→ BRIEF
Write out the data exactly from its first line onward, ending with the line in which "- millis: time" appears.

*** RECORDS TO PROCESS ***

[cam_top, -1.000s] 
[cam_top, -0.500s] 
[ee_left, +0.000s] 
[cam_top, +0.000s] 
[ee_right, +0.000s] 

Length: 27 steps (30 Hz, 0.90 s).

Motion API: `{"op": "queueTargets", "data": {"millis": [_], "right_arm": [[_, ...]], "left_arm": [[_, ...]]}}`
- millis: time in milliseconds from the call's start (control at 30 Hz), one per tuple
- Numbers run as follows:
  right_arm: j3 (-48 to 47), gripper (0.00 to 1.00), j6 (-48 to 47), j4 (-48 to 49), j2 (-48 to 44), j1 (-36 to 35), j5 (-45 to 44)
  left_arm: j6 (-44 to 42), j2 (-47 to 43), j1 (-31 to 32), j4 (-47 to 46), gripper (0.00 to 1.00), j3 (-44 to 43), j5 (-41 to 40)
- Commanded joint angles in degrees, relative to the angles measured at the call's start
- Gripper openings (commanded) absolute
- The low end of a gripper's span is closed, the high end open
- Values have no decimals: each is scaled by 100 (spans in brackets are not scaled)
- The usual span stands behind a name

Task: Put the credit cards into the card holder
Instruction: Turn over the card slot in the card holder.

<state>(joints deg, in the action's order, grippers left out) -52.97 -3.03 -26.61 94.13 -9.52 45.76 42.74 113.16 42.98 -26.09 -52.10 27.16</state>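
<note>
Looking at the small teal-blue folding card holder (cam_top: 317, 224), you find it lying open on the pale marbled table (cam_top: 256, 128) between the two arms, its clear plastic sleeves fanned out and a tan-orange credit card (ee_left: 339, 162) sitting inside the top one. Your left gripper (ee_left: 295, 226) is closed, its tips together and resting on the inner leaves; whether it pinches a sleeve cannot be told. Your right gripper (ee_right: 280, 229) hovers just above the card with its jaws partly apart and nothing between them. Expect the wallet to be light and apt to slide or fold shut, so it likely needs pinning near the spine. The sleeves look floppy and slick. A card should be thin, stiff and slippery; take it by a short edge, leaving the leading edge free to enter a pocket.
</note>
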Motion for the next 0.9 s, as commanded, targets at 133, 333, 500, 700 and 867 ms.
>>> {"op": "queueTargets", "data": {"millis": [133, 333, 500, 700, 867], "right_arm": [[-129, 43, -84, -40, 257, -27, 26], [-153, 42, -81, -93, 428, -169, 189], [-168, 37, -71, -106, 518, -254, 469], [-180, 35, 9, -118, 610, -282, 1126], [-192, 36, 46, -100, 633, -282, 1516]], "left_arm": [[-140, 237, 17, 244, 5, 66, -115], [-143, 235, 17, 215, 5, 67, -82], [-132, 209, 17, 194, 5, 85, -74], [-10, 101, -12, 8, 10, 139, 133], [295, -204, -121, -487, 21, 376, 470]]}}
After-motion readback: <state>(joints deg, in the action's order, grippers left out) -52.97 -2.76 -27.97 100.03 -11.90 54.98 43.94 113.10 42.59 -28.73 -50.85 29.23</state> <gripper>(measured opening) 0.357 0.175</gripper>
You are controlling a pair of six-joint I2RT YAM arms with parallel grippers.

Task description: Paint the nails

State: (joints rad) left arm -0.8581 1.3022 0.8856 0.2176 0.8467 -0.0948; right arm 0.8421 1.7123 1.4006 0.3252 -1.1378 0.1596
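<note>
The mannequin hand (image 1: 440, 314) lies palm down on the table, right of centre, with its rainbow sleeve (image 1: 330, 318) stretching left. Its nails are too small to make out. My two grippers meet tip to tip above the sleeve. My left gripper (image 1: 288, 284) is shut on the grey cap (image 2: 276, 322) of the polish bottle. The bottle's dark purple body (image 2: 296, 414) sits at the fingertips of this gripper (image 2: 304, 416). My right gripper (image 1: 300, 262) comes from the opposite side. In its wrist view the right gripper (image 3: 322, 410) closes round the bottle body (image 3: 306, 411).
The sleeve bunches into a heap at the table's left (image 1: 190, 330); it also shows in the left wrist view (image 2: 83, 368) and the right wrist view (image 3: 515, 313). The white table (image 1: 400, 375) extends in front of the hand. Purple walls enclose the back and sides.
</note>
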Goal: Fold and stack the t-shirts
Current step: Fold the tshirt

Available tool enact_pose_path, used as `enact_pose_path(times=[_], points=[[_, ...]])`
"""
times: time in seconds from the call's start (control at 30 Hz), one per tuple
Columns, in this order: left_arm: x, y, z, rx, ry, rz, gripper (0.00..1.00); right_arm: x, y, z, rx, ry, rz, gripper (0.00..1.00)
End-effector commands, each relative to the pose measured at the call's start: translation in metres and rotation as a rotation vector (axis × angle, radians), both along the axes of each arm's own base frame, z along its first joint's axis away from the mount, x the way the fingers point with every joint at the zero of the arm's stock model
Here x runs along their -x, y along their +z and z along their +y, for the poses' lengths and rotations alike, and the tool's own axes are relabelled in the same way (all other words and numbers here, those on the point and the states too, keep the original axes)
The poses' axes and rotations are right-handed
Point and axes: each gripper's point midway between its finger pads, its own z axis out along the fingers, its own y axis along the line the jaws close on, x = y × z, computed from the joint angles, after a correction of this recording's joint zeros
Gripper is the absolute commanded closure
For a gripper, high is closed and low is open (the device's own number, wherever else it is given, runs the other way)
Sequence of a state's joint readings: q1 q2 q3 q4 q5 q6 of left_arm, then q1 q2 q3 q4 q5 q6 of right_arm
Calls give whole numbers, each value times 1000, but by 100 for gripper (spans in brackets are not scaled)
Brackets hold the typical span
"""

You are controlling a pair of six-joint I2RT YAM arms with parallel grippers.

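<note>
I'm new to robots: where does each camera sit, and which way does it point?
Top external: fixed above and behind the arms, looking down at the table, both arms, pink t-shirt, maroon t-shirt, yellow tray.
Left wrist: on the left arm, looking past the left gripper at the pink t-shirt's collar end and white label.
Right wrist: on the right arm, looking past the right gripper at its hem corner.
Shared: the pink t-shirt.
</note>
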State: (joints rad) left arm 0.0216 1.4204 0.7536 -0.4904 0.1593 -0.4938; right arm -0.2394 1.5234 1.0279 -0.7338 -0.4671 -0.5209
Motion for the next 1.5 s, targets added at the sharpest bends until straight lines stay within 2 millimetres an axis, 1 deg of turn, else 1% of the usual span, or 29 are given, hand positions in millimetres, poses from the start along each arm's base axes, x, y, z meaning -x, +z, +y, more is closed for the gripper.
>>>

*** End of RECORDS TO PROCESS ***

→ RESPONSE
[cam_top, -1.000s] 
[cam_top, -0.500s] 
[ee_left, +0.000s] 
[cam_top, +0.000s] 
[ee_right, +0.000s] 

Length: 27 steps (30 Hz, 0.90 s).

Motion API: `{"op": "queueTargets", "data": {"millis": [_], "right_arm": [[_, ...]], "left_arm": [[_, ...]]}}`
- millis: time in milliseconds from the call's start (control at 30 Hz), one per tuple

This finishes the answer to the exercise.